At first Peter I could have lived in Konou-s house. However, it is also possible that a house of his own had already been built by that time. There is a paper in favour of this evidence ("- a summer house registered in the list of the Most Serene Prince was built in the year of 703") and we also have the name of the probable builder of the house - I. M. Ugryumov. In 1705-07 Ivan Matveyev (Ugryumov) supervised all the construction and engineering works on the territory of the former Swedish farmstead.

Peter I personally ordered to build a dam on the Nameless brook, to dig a small harbour - a quay of the Summer Garden, and to start the construction of a fountain system. Ivan Matveyev also built a new imperial mansion. It was this mansion that the author of "The Description of St Petersburg and Kronschlot" wrote about in 1710-11: "There is an imperial residence near the river. It is a small Dutch style house in the garden, motley coloured, with gilt window frames and lead ornaments."

In 1710 a period of construction in stone began in the city and in the summer courtyard of the monarch. Peter ordered to build a stone house at the site of his former one.
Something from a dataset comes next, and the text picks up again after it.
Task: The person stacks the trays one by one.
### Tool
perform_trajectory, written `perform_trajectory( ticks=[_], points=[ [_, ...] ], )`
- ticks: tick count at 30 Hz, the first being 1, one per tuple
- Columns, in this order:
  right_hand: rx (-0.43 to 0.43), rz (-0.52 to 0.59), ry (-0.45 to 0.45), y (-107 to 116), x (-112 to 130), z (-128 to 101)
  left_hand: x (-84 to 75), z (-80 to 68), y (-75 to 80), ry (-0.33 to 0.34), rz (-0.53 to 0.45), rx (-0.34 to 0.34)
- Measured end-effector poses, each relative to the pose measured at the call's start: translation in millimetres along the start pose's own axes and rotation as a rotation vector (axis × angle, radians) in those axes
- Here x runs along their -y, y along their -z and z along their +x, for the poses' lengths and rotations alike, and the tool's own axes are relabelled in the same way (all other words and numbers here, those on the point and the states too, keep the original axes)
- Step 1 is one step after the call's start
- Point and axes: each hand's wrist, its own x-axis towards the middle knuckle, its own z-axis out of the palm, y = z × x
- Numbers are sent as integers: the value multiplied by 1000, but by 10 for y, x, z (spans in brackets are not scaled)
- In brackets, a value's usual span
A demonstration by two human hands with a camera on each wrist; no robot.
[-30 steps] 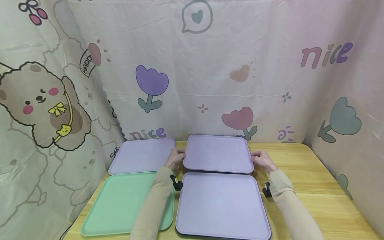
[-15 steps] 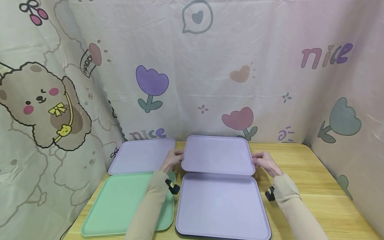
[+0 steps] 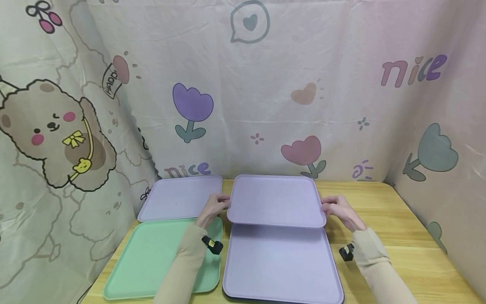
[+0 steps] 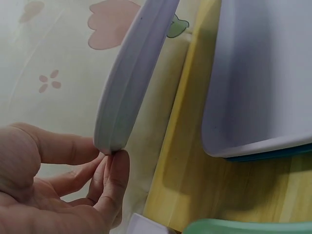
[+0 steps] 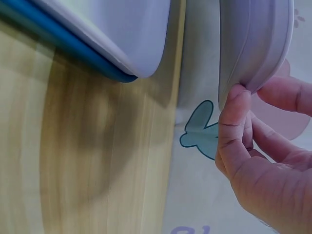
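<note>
A lilac rectangular tray point(image 3: 276, 201) hangs above the table, its near edge overlapping the far part of another lilac tray point(image 3: 282, 266). My left hand point(image 3: 214, 207) pinches its left edge, and the left wrist view shows thumb and fingers point(image 4: 113, 187) at the rim. At the right edge my right hand point(image 3: 341, 210) pinches it likewise, with fingers point(image 5: 234, 122) against the rim in the right wrist view. Beneath the lower lilac tray, a blue tray point(image 5: 73, 41) shows as a thin edge.
To the left, a green tray point(image 3: 152, 261) lies in front of a third lilac tray point(image 3: 178, 197). All rest on a wooden table point(image 3: 398, 249). A patterned cloth point(image 3: 334, 55) hangs behind and at both sides.
Both hands have brought the held tray nearer to me and slightly higher, so it now covers the far edge of the lower lilac tray. The other trays have stayed put.
</note>
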Motion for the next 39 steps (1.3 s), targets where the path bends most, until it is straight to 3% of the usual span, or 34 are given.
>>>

The architect D. Trezzini made the project and the construction of the house was finished by 1713.

A copper weathercock in the shape of St George killing a serpent with a spear crowns the hipped roof of a two-storey brick building of the Summer Palace. In the corners of the roof there are drainpipes in the shape of winged dragons made of slitting iron.
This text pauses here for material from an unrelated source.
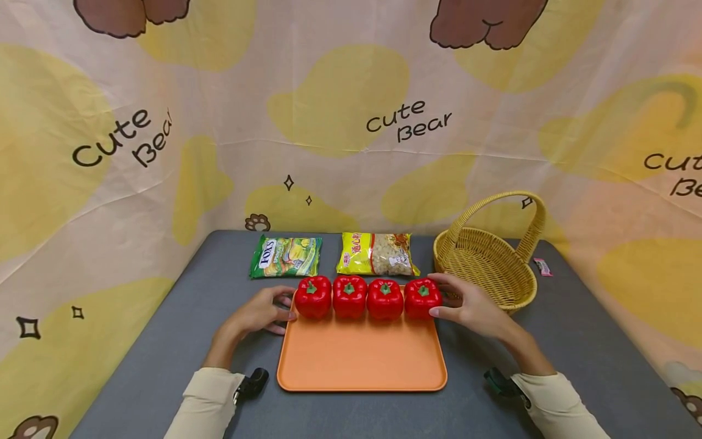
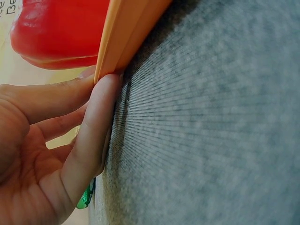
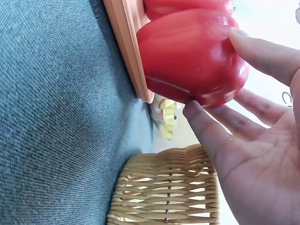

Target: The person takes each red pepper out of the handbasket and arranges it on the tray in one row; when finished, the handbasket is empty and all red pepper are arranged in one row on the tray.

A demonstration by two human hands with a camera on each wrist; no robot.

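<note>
Several red bell peppers (image 1: pixel 349 297) with green stems stand in a row along the far end of an orange tray (image 1: pixel 362 360). My left hand (image 1: pixel 265 310) pinches the tray's rim at its far left corner, beside the leftmost pepper (image 1: pixel 313 297). In the left wrist view, the thumb lies over the rim and a finger lies against its outer side, low by the table. My right hand (image 1: pixel 466 303) holds the rightmost pepper (image 3: pixel 192 56), thumb on one side and fingertips on the other. That pepper sits at the tray's right edge.
Behind the tray lie a green FOX'S candy bag (image 1: pixel 287 256) and a yellow snack bag (image 1: pixel 377 253). A wicker basket (image 1: pixel 485 268) with a tall handle stands right of them, close to my right hand. A small pink packet (image 1: pixel 543 267) lies beyond it on the grey table (image 1: pixel 164 366).
</note>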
The entrance is decorated with a black marble portal. There is a bas-relief that depicts Minerva with war booty above the portal. The main decoration of the palace facades is 28 bas-reliefs made in the rare technique of hand molding. They are placed between the windows of the ground and the first floors. The topic of the bas-reliefs is glorification of Russia-s navel power. A German architect and sculptor A.Schluter who used the prints of European artists depicting sea creatures might have made the sketches of these compositions.

Like any other residence of Peter the Great the palace is rather small: 26.5x15.5 meters; the height of two storeys is 8.1 meters; the height up to the gable is 13.3 meters; the height of the rooms is 3.3 meters. The planning of both storeys is similar. Peter I lived on the ground floor and his wife Catherine lived on the first.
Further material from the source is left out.